Para Klein, o manejo técnico do analista consistia em interpretar a phantasia que pode ser definida como sendo a elaboração imaginativa acerca das funções corporais. Klein fazia essa interpretação relacionando os objetos do mundo interno do paciente com o mundo externo. Tal prática reduziria a cisão fazendo com que os objetos relacionados à phantasia fossem integrados, diminuindo a ansiedade do paciente e promovendo a ampliação da sua capacidade de amar.

Vale ainda destacar, em relação à técnica, que para tratar os casos em que a capacidade de associação livre do paciente não está fluente ou que ainda não é possível, como no caso das crianças muito pequenas, Klein teve que desenvolver técnicas que permitissem uma escuta psicanalítica onde o analista pudesse construir com o analisando um caminho para permitir o surgimento de trilhas associativas capazes de revelar as angústias e conflitos internos que estavam contribuindo para os sintomas comportamentais.

Em razão disso, Klein ousou usar a técnica do brincar e fazer enxertos simbólicos, como no caso do menino Dick, diagnosticado como psicótico do tipo esquizofrênico que tinha reações emocionais e adaptação à realidade quase ausentes. Diante desse quadro, Klein decide modificar sua técnica habitual de só interpretar o material que se expressava em diversas representações, mesmo que fossem oriundas do brincar. Então, como Dick tinha escassa capacidade de representação, Klein usou como base das interpretações o seu conhecimento adquirido até então.

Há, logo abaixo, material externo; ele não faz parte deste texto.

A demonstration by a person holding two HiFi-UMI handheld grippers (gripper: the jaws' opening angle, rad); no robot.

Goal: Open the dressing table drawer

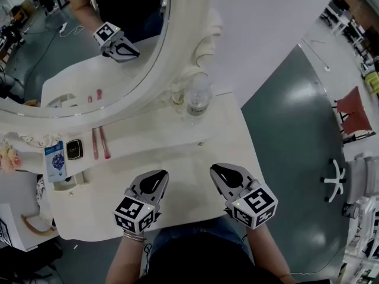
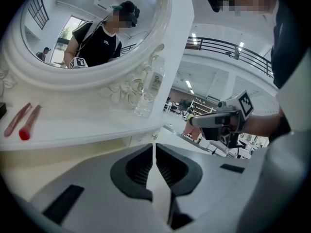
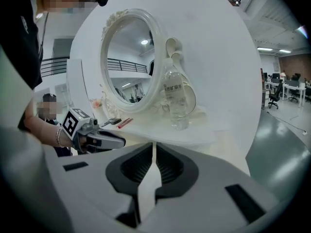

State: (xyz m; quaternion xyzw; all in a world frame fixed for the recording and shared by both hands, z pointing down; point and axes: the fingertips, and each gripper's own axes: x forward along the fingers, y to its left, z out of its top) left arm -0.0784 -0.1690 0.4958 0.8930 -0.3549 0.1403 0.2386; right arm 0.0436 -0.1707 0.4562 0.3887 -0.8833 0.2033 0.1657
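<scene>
Above the tabletop (image 1: 189, 158), left tongs (image 1: 157, 176) and right tongs (image 1: 219, 171) hover closed, empty; approach stage, next likely reaching the drawer knob (image 1: 200, 144).

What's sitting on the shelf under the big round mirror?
A clear bottle, two pink sticks, a small black thing and a blue packet sit on the shelf. The mirror's frame hangs over the shelf's back edge and covers it.

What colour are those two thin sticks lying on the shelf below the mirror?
Pinkish red; the sticks show best in the left gripper view.
</scene>
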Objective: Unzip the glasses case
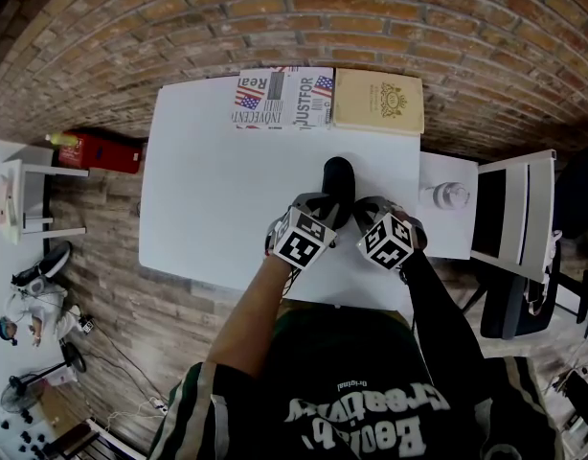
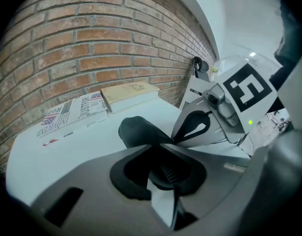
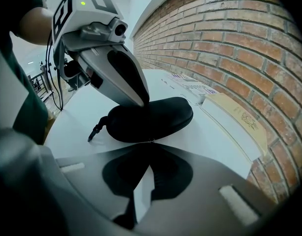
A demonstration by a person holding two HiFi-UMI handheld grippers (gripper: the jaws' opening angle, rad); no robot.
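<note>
The black glasses case (image 1: 338,175) is lying on the smooth white table (image 1: 208,180), directly ahead of both grippers and reaching away towards the brick wall (image 1: 294,17). The left gripper (image 1: 318,209) is clamping the case's near end between partly closed grey jaws, one finger (image 3: 129,77) pressing on the rounded top. The right gripper (image 3: 152,142) is keeping its jaws fully together, tips touching the case's long near edge; whether they are pinching the zip pull cannot be told. The case is looking matte, oval and domed, a short dark strap (image 3: 94,132) trailing from one end.
</note>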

Numa sessão onde Dick estava completamente distanciado do setting, Klein resolve apresentar ao menino dois trens e denominar o maior de papai e o menor de Dick. O menino pega o trem menor e o faz andar pela janela e diz: estação. Então, Klein interpreta para ele que a estação é a mamãe e que Dick está entrando na mamãe, criando assim, uma situação fantasiosa e convidando a criança a participar dela. Isso provocou em Dick uma série de reações que permitiram à Klein fazer novas interpretações que seriam úteis ao processo analítico na medida em que proporcionava gradualmente a possibilidades de representação pelo menino.

Klein através de sua técnica inovadora, teve por mérito o fato de abrir novos caminhos para acessar à narração de uma história. Dessa forma, ainda com mais ênfase que Freud, evidenciou a experiência emocional como sendo algo avassalador. Tal método pode ser estendido às angústias e aos medos arcaicos que foram unificados na obra da autora sob o nome de angústia de aniquilamento, logrando assim uma abordagem psicanalítica sobre algo de muito difícil elaboração e que era praticamente impossível para o paciente realizar sozinho.

Por fim, pode-se evidenciar que Klein construiu o edifício de sua obra a partir de um verdadeiro pensamento clínico dando origem a sua teoria que se demonstra mais abrangente em relação à de Freud. Desse fato, resulta uma clínica ampliada e mais potente no sentido de atenuar o sofrimento psíquico tanto de neuróticos como de psicóticos.